Fortunately, China, the country with the most rapid urbanisation in human history, is starting to take some small steps towards a different future. The Dongtan Eco-City project near Shanghai is pioneering a process of sustainable urbanisation – with the creation of a series of interconnected pedestrian villages powered by the sun, the wind and biomass. Dongtan will have an essentially circular metabolism and will be surrounded by its own agricultural belt to assure a sustainable food supply. By demonstrating a very different way of creating a new city, Dongtan sets a good precedent.
Michael Braungart has a distinguished track record in reinventing industrial production processes. In his chapter he challenges accepted assumptions about the virtues of recycling and demonstrates the critical importance of implementing new, zero-waste production systems. For him the ultimate challenge is to redesign both products and production systems in a process characterised by eco-efficiency, using ‘cradle to cradle’ production, based on natural systems.
Stewart Wallis, in his radical new vision for trade, insists on a similar process of creative transition.
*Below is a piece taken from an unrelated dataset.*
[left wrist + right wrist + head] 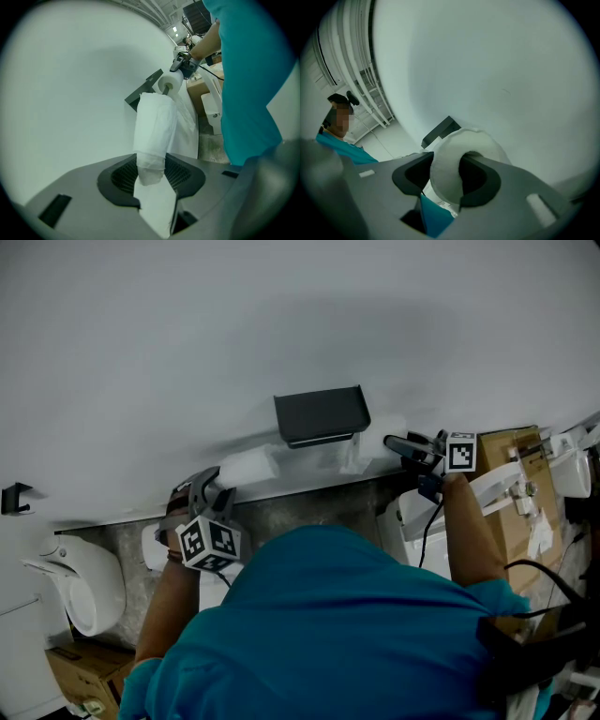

Markets are social and political constructs; they are made by people and there is no reason why they can’t be changed by people. The whole system of international trade needs to be re-examined in the light of deteriorating environmental conditions. Wallis formulates a set of criteria for a new trade regime in which sustainable trade is designed to yield positive social and economic as well as environmental benefits. This requires major changes in global governance.
In the final chapter, Frances Moore Lappé starts by emphasising that at present humanity lacks a core concept of democracy that is vital enough to help us resolve the huge problems we are facing. In recent years our leaders have been telling us that they are seeking to spread democracy across the world. But, as currently practised, democracy is a structure of government that is intimately intertwined with the market economy. The key contradiction here is that “democracy presumes the dispersion of power, yet our markets concentrate power.”
But all over the world people are beginning to counter this failing notion of democracy with the new, active notion of ‘living democracy’. This is not an idealistic vision but a very practical process. Living democracy is an enabling tool for righting injustices and dealing with unsolved problems through inclusive decision-making. Global issues such as climate change can only be dealt with by new, participatory global efforts. Thus living democracy “widens the circle of problem-solvers to encompass and engage those most directly affected”.
ALL THE AUTHORS of this book are really saying: let us take our knowledge and endeavour to make a very different world from the one we currently live in. Let us be creative and energetic. Let us be mindful of the needs of future generations. Let us enjoy our lives today while caring for the future. Let us work together to fundamentally change the decisions that are made. Above all else, in an age deeply threatened by climate change, let us realise the enormous potential benefits of a switch towards a sustainable yet modern way of life, not just in industrialised countries, but all over the world.
Surviving the Century: Facing Climate Chaos and Other Global Challenges is published by Earthscan Publications, UK, 2007.